Halaman rumah kak Alera penuh dengan biji kopi yang sedang dijemur.
Sore ini saya datang ke rumah kak Alera di Kalabahi untuk mengambil biji kopi pesanan. Semua berawal dari Alor Expo di lapangan Kalabahi. Ada kafe yang menyajikan kopi, dan hanya satu-satunya di expo tersebut.
Setelah menembuh keriuhan pengunjung expo, saya iseng menghampiri kafe tersebut dan memesan kopi lalu anak muda yang menjadi barista mempersilakan saya untuk memilih jenis kopi. Tentu saja saya memilih kopi Alor jenis robusta untuk dijadikan kopi susu. Sebagai bukan ahli kopi atau penggila kopi saya cukup menikmati saja cairan kopi susu tanpa gula mengalir melewati tenggorokan sambil menyaksikan keramaian. Menikmati suasana jauh di ujung timur Indonesia.
Debu-debu lapangan beterbangan, tanah liat di lapangan cepat sekali kering walaupun baru saja disemprot oleh truk pengangkut air.
Saya mengobrol dengan barista tentang kopi alor. kopi yang disajikan adalah dari kebun sendiri di Otvai. Rasa kopi dari Alor memang terasa tebal. Karena tidak dikelola serius maka kalah jauh dari tetangganya Flores. Sudah ada beberapa kelompok tani yang berusaha mengenalkan kopi Alor dengan mengolah dan mengemasnya secara baik. Contohnya merk Lonsilar.
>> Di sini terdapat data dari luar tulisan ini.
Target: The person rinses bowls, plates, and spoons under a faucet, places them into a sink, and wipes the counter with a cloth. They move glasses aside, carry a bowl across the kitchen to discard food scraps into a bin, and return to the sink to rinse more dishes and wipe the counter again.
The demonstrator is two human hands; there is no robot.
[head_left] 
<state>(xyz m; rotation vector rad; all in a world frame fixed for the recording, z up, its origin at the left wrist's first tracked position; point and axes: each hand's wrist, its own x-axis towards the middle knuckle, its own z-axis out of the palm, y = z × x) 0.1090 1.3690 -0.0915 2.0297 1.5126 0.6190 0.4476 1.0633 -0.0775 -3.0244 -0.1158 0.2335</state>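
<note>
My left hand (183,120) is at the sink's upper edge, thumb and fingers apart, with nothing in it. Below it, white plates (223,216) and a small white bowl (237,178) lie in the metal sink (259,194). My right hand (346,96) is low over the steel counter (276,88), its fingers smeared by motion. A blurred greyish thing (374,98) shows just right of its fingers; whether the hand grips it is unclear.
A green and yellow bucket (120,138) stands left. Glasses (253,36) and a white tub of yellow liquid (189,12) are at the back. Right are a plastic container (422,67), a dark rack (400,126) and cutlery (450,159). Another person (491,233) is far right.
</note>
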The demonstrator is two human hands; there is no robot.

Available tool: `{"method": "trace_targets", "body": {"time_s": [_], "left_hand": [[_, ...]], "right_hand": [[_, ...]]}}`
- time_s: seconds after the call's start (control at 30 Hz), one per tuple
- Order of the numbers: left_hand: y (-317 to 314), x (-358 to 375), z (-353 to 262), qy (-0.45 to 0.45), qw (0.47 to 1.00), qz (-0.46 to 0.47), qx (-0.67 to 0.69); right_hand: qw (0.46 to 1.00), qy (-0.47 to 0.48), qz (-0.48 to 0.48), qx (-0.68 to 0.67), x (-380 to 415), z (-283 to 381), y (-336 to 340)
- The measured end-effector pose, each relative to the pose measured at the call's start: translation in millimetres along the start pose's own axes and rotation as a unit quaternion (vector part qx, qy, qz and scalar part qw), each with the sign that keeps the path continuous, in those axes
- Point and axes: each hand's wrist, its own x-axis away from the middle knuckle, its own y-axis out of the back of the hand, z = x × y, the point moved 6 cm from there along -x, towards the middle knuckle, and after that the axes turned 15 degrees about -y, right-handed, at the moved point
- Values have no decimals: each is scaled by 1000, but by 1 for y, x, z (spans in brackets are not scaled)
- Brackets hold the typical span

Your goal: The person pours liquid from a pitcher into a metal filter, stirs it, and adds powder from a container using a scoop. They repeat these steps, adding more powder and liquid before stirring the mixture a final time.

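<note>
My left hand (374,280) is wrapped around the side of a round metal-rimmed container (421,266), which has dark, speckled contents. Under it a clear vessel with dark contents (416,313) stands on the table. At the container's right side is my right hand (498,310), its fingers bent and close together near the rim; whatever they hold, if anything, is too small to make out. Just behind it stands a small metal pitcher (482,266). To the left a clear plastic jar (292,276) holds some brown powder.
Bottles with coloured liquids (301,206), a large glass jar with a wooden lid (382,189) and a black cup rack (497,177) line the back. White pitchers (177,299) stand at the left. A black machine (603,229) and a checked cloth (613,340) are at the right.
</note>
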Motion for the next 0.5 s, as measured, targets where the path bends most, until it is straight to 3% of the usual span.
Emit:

Memang masih jarang kedai kopi yang serius di Alor dan walaupun kopi tumbuh di setiap kebun warga Alor, jarang yang serius menangani tanaman kopi. Tanaman ini dibiarkan saja tumbuh, jika sudah saatnya panen pun dipetik selagi ada waktu karena warga lebih memprioritaskan cengkeh dan vanili. Vanili memang lagi booming, harganya yang tinggi membuat warga mulai menanam tanaman ini. Sudah mulai terlihat petak-petak vanili di kebun warga.
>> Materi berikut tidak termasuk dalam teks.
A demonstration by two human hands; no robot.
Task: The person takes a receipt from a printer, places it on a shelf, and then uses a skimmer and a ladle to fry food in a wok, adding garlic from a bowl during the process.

Namun perawatan vanili yang butuh ekstra perhatian membuat tidak semua warga berminat dan mampu menanamnya. di Bumol saya bertemu dengan seorang bapak yang sedang membantu penyerbukan bunga vanili satu demi satu. Pohon vanili yang tinggi membuatnya harus naik tangga untuk mencapai bunganya.
|
Tanaman Vanili |
Kembali ke kopi, Saat berjumpa dengan kak Alera di kedai kopi di expo Alor ia menceritakan tentang usahanya mengembangkan kopi alor. Dari mulai mencari biji kopi berkualitas yang membuatnya harus berkeliling ke seantero pulau sampai akhirnya mengambil keputusan untuk menanam sendiri pohon kopi untuk mendapatkan mutu sesuai keinginannya. Dari hasil penjelajahannya ia tahu bahwa kopi arabica Alor hanya tersedia mungkin hanya sekitar 10 persen saja selebihnya adalah kopi robusta.
Dari pengalamannya membuka kedai kopi di Alor, kak Alera sadar bahwa ternyata kopi Alor banyak yang suka. Sudah ada permintaan untuk memasok biji kopi ke Bali, namun lagi-lagi terkendala stok.
Persediaan biji kopi untuk kafenya sendiri pun pas-pasan, sehingga ia tidak dapat memenuhi pemesanan biji kopi dari luar.
Dalam meroasting biji kopi, kak Alera masih melakukannya secara manual dengan penggorengan sehingga diakui kemungkinan tingkat kematangan biji kopinya tidak merata.
Jalan memang masih panjang. Pohon-pohon kopi yang ditanamnya sendiri masih butuh perawatan sebelum berbuah. Semoga kak Alera dan para petani kopi di Alor tetap semangat merawat dan mengembangkan kopi dari kebun mereka sendiri.